Proposals for peace in the Korean peninsula
We believe that over and above the giving up of its nuclear weapons, it would be realpolitik to expect that North Korea would hope for an iron-clad Omnibus Agreement leading to a Permanent Peace Treaty, with the South and the U.S. that could likely include the following, as we already pointed out in our earlier conferences:
• North Korea (The Democratic People’s Republic of Korea, DPRK) and South Korea (Republic of Korea, ROK), as separate independent Republics, but perhaps connected together by a loose Confederation, until at some point in the near or distant future, they can consider uniting like the two Vietnams or the two Germanys;
• Withdrawal of U.S. troops from South Korea;
• Withdrawal of large North Korean and South Korean troops from the areas of the Demilitarized Zone (DMZ) in the 38th Parallel to make the DMZ really demilitarized;
• Development of a concrete formula for South-North Confederation where the two Koreas will be separate and independent but develop common inter-dependent synergies until they can set-up a Union or what the Greeks call “Enosis” in 15 to 25 years or earlier;
• Develop inter-Korea commercial flights, highways, and a common railway system for the two Koreas from Pusan at the end of the Korean South facing Japan to North Korea’s Yalu border with China, which, it is hoped, will interlinkwith the Trans-Siberian Railway to Russia and to Europe;
• Develop close political and economic relations between North and South and with China, Japan, the U.S., Russia, and ASEAN and work with the U.N. system and the global community;
• Develop and industrialize the North Korean economy and agriculture, put an end to the recurring causes of famine, expand the education system, and immediately open the region toactive tourism;
• North Korea or DPRK to immediately join ASEAN Plus 3 (Japan, China, South Korea) to become ASEAN Plus 4;
• Immediately organize an adequate Development Fund for compensating North Korea for terminating its nuclear weapons and delivery system, which Fund shall be used for the North’s economic and social development and augmentation of its national budget;
• Consider a state of Neutrality for the two independent Koreas which shall actively interact with the regional and global economy so that the North, with its hydrocarbons potential, mining, and hydro-electric resources, etc. can join the South, which has already developed much earlier into a credible major economic power.
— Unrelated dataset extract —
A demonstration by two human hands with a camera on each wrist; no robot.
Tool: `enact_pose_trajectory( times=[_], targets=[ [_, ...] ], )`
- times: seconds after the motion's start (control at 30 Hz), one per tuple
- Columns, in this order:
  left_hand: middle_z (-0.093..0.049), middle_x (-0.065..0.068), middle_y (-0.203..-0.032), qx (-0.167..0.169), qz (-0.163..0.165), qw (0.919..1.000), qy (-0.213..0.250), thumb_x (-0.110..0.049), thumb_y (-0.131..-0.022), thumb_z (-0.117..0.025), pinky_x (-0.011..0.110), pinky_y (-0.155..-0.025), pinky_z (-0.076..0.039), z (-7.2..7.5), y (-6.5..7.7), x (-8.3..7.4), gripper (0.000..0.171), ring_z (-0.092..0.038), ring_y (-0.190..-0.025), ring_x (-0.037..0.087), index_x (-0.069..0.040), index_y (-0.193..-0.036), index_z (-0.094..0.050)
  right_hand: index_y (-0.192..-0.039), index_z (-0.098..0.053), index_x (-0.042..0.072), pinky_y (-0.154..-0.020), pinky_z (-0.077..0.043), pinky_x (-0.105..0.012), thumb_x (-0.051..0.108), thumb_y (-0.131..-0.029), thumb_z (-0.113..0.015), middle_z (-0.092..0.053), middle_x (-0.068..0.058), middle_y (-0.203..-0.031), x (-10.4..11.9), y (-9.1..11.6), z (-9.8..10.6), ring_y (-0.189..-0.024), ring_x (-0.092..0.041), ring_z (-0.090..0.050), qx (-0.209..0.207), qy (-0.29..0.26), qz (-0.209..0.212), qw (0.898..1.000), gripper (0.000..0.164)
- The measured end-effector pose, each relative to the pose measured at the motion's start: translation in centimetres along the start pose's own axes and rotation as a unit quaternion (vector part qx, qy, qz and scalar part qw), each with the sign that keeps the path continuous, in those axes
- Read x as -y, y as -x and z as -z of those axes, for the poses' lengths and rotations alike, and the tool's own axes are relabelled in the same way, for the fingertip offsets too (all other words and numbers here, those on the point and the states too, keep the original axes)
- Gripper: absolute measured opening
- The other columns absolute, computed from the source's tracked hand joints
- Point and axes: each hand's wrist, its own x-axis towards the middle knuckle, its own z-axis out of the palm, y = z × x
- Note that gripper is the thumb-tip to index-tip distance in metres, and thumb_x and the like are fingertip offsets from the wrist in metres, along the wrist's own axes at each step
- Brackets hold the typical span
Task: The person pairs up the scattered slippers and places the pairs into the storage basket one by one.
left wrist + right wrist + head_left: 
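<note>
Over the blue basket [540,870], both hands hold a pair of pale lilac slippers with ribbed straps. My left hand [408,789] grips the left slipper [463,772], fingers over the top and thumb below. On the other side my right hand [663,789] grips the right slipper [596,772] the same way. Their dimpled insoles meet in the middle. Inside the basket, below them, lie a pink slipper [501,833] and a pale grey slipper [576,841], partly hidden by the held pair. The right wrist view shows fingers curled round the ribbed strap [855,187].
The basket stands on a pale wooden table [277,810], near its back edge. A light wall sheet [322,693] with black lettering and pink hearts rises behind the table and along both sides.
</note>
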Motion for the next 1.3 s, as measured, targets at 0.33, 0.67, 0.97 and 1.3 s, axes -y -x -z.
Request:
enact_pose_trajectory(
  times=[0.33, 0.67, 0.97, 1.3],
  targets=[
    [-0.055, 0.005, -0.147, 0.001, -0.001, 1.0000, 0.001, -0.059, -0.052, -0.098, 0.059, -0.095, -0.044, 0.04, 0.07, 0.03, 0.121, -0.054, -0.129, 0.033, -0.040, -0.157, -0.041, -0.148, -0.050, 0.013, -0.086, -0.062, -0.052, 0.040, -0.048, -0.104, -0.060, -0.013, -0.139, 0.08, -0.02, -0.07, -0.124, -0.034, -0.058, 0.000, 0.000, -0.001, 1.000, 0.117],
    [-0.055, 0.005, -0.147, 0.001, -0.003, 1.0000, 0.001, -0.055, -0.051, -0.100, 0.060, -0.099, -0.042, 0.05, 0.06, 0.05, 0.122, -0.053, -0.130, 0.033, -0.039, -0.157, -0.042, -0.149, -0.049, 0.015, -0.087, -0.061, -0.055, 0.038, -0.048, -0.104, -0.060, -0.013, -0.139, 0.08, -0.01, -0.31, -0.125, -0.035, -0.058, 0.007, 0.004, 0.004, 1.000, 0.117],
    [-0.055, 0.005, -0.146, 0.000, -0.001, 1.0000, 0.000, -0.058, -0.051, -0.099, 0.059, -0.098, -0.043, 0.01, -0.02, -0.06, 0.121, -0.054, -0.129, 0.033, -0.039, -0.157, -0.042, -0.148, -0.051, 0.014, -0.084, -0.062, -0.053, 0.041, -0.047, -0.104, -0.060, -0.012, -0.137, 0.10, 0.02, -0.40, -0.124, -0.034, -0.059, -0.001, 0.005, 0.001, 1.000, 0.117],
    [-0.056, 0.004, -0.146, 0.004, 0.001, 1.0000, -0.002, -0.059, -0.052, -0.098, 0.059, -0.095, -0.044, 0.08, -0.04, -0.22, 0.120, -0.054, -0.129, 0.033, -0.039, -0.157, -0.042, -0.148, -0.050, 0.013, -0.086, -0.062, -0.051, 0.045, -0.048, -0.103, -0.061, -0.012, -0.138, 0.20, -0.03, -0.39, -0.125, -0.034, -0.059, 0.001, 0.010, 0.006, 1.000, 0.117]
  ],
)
Transfer of ICAPP Secretariat from Manila to Seoul
Excellencies, friends: May I mention that in 2006, as my small, humble contribution in helping encourage direct talks between Seoul and Pyongyang, I transferred from Manila to Seoul the Secretariat of the International Conference of Asian Political Parties (ICAPP), which I founded and established in Manila in September, 2000 and of which I am Chairman of its Standing Committee up to now. The ICAPP Secretariat is now most active in Seoul and headed by Secretary General Park Rob-yug, an experienced South Korean diplomat, and by my Co-Chairman, now South Korean National Security Adviser Chung Eui-yong.
I am proud to inform you that since we formed ICAPP in Manila in 2000, ICAPP now counts some 350 ruling, opposition, and independent parties from 52 countries in Asia, and the Korean Workers Party of North Korea is a respected member of ICAPP.
Reverend Moon and Mother Moon’s goodwill in Pyongyang
May we also point out that the late Reverend Moon and Madame Moon over the years have built genuine goodwill in Pyongyang and among the Koreans in the North and donated their much-appreciated hotel and erstwhile automobile factory that they established there to the North Korean government and people, among many other philanthropies in various parts of the world.